The Devastating Transformation a Single Year Has Made in the US
One year ago, the landscape was completely separate. Before the national election, reflective citizens could admit the country's serious imperfections – its inequities and inequality – yet they still could see it as America. A free society. A land where legal governance carried weight. A state guided by a respectable and ethical leader, notwithstanding his advanced age and growing weakness.
These days, as October 2025 ends, countless Americans scarcely know the land we inhabit. Persons suspected of being unauthorized foreigners are rounded up and shoved into vehicles, at times denied due process. The left side of the “people’s house” – is being torn down for an obscene dance hall. The president is persecuting his opponents or alleged foes and demanding the justice department hand over a huge total of citizen dollars. Soldiers with weapons are dispatched across metropolitan centers under fabricated reasons.

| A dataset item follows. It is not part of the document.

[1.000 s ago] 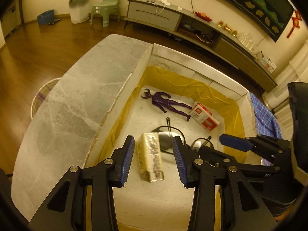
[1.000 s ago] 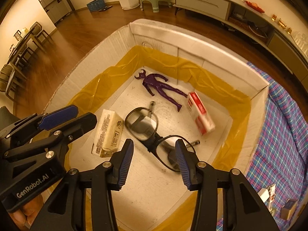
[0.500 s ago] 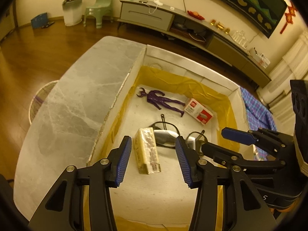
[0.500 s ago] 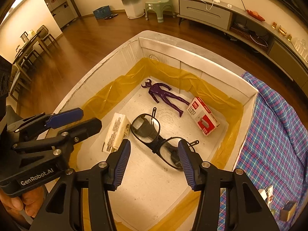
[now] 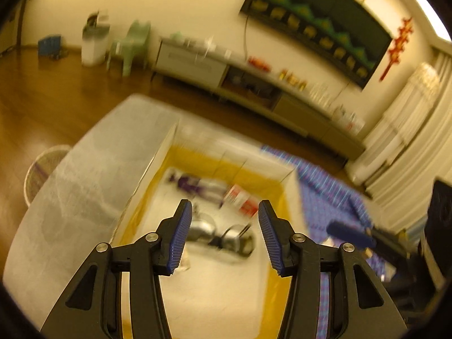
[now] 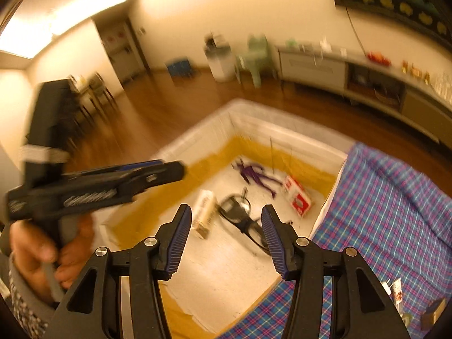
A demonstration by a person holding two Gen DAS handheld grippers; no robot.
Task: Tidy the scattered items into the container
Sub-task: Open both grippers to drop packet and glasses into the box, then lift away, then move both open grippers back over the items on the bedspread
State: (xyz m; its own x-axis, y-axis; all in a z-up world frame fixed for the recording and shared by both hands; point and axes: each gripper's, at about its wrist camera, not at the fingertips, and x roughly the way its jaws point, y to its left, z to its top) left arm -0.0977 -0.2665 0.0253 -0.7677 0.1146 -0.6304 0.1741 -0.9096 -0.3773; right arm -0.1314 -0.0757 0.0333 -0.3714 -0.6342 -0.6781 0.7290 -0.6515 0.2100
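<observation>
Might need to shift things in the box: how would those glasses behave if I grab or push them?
The glasses lie flat in the box with thin temple arms out, so they would likely snag or pivot when pushed. The slim frame looks light but easily bent. The lenses look smooth, probably slippery and easily scratched between pads.

Green chair (image 6: 255, 55) beside white bin (image 6: 221, 60); long sideboard (image 6: 367, 79) along wall.
</observation>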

The Pentagon, relabeled the Department of War, has – in effect – rid itself of day-to-day journalistic scrutiny during its expenditure of potentially totaling almost one trillion dollars in public funds. Colleges, law firms, news companies are yielding due to presidential intimidation, and wealthy elites are handled as aristocracy.
“America, only a few months ahead of its quarter-millennium anniversary as the globe's top democratic nation, has fallen over the brink into authoritarianism and extremism,” a noted author, commented in August. “Ultimately, swifter than I imagined possible, it transpired in this country.”

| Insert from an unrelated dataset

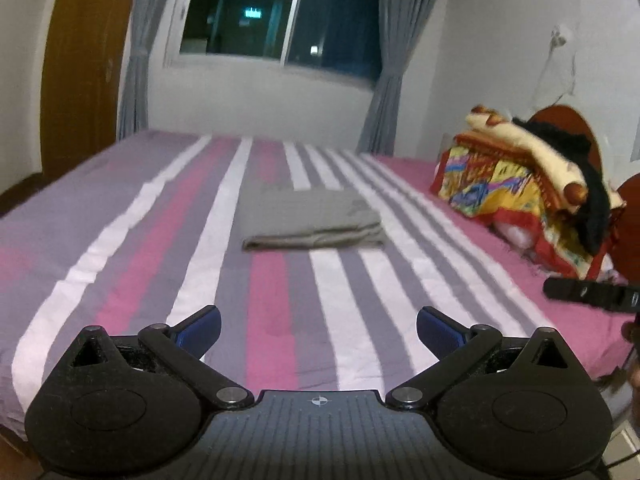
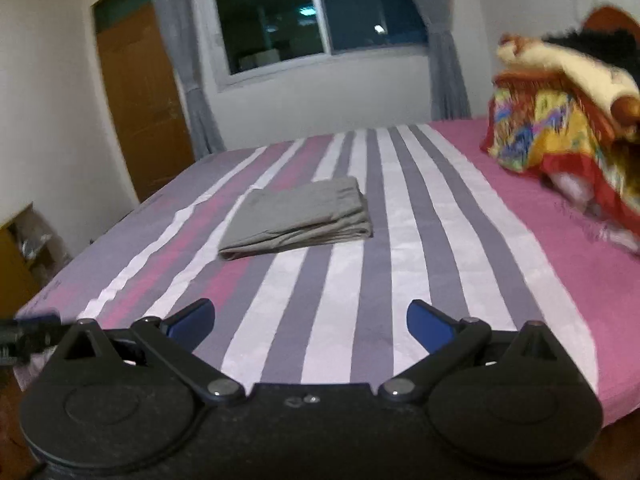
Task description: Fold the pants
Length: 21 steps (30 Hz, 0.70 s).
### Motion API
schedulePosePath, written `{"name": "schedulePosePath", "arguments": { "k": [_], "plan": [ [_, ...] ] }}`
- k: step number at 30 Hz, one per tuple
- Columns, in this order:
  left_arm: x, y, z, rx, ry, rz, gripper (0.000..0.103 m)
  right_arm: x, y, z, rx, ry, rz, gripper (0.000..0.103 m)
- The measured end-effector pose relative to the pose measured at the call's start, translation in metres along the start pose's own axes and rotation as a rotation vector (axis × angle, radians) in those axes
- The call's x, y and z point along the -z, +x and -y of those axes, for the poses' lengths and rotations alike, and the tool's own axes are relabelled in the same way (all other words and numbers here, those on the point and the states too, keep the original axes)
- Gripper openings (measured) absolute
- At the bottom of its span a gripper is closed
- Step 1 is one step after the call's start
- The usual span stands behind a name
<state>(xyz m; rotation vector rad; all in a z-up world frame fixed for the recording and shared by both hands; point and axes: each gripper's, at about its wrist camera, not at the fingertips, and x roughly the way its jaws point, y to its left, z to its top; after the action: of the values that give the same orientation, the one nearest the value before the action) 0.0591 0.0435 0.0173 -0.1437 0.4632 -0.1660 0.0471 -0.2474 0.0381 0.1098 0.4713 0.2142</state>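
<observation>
Grey pants (image 1: 312,220) lie folded into a flat rectangle in the middle of the striped bed (image 1: 120,248); the right wrist view shows the same pants (image 2: 298,218) on the bed (image 2: 420,264). My left gripper (image 1: 318,330) hangs over the bed's near edge, well short of the pants, open with nothing between its blue pads (image 1: 202,330). My right gripper (image 2: 310,326) is likewise back from the pants, open and empty. Part of the right gripper (image 1: 592,294) shows at the right edge of the left wrist view.
A heap of colourful blankets (image 1: 528,184) and a dark garment sit at the head of the bed on the right, against a wooden headboard. A window (image 1: 280,12) with grey curtains is behind the bed. A brown door (image 2: 140,100) stands at the left.
</observation>
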Motion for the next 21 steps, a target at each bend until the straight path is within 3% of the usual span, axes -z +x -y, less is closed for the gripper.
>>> {"name": "schedulePosePath", "arguments": {
  "k": [4, 9, 21],
  "plan": [
    [-0.001, -0.050, 0.017, 0.032, -0.005, 0.068, 0.103, 0.004, -0.039, -0.012, -0.012, -0.015, 0.042, 0.102],
    [0.006, -0.093, 0.038, 0.020, 0.046, 0.142, 0.103, 0.010, -0.075, -0.032, -0.039, -0.055, 0.106, 0.102],
    [0.002, -0.099, 0.042, 0.027, 0.043, 0.156, 0.103, 0.001, -0.075, -0.041, -0.025, -0.066, 0.135, 0.102]
  ]
}}
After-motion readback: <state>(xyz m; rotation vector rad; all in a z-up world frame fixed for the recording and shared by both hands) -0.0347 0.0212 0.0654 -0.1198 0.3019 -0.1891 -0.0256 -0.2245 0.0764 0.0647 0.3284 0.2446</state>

Every morning starts to new horrors. And it is challenging to understand – and painful to realize – how deeply lost we are, and how quickly it has happened.

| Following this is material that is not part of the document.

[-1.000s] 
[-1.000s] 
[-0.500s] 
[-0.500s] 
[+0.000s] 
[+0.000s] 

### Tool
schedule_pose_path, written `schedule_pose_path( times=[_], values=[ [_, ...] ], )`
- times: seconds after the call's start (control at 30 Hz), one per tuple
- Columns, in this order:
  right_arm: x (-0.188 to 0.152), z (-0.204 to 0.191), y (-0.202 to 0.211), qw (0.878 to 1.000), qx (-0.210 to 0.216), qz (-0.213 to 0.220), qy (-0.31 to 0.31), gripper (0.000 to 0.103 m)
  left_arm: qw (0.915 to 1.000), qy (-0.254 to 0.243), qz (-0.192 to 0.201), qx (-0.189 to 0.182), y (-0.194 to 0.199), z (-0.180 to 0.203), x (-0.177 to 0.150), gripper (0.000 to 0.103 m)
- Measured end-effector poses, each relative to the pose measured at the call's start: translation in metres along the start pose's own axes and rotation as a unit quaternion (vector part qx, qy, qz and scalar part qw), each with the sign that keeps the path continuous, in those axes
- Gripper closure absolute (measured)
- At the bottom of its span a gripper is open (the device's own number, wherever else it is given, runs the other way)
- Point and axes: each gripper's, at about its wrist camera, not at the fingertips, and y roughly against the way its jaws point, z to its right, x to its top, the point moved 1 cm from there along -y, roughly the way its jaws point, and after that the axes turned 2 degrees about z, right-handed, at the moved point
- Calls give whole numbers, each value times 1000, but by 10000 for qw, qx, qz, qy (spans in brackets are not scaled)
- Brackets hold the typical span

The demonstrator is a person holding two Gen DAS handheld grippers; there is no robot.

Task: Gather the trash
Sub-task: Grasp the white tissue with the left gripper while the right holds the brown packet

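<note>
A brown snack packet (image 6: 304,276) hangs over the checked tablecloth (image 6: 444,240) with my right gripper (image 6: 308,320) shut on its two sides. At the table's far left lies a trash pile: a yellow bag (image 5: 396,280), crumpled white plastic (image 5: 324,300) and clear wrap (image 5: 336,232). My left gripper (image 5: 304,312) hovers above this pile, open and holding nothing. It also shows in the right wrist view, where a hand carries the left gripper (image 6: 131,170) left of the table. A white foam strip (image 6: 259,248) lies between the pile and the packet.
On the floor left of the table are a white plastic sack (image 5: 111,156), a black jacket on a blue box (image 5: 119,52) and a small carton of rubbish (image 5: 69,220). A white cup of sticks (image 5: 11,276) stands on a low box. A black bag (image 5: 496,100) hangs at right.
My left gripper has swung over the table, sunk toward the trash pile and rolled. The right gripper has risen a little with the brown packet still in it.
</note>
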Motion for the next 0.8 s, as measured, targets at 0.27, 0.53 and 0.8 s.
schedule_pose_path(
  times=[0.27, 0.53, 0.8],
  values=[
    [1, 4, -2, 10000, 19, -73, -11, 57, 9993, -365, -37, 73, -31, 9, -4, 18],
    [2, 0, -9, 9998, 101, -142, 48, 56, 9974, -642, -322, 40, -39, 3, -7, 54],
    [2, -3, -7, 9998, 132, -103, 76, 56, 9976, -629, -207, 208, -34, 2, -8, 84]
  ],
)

Nevertheless, we understand that the leader was properly voted in. Even after his highly troubling initial presidency and even after the warnings linked to the understanding of the conservative plan – despite the president personally stated openly he would rule as a tyrant just on day one – a majority of citizens selected him over the other candidate.
While alarming as the present situation are, it's more daunting to understand that we have only been three-quarters of a year into this presidential term. What will three more years of this deterioration find us? And if that timeframe becomes something even longer, because there is no one to limit this ruler from deciding that another term is necessary, perhaps for defense purposes?
Granted, all is not lost. We will have midterm elections the coming year that could create a new governmental control, if Democrats regain either chamber of parliament. We have government representatives who are attempting to impose a degree of oversight, for example representatives that are launching an investigation concerning the try to cash appropriation from the justice department.
And a presidential election in the next cycle could start the path toward restoration exactly as the previous vote put us on this disappointing trajectory.
There exist millions of Americans demonstrating in public spaces throughout communities, similar to recent recently at democracy demonstrations.
An ex-cabinet member, stated lately that “the dormant powerhouse of the US is awakening”, just as it did following the Red Scare during the fifties or amid the sixties activism or during the Nixon controversy.
During those times, the unstable nation finally returned to balance.
Reich says he knows the signals of that resurgence and observes it occurring now. As evidence, he points to the recent massive protests, the extensive, multi-faction opposition against a broadcaster's firing and the almost universal rejection by reporters to accept the defense department’s demands they solely cover authorized information.
“The slumbering entity always remains dormant until certain corruption becomes so noxious, some action so contemptuous of societal benefit, certain violence so loud, that it has no choice but to awaken.”
It’s an optimistic take, and I value his knowledgeable stance. Maybe he’ll prove to be right.
At the same time, the major inquiries endure: is the US able to ever recover? Can it retrieve its position globally and its adherence to constitutional order?
Or do we need to admit that the historical project functioned for a period, and then – abruptly, completely – collapsed?
My negative thoughts suggests that the final scenario is true; that all may indeed be finished. My hopeful heart, however, advises me that we must try, in whatever ways we can.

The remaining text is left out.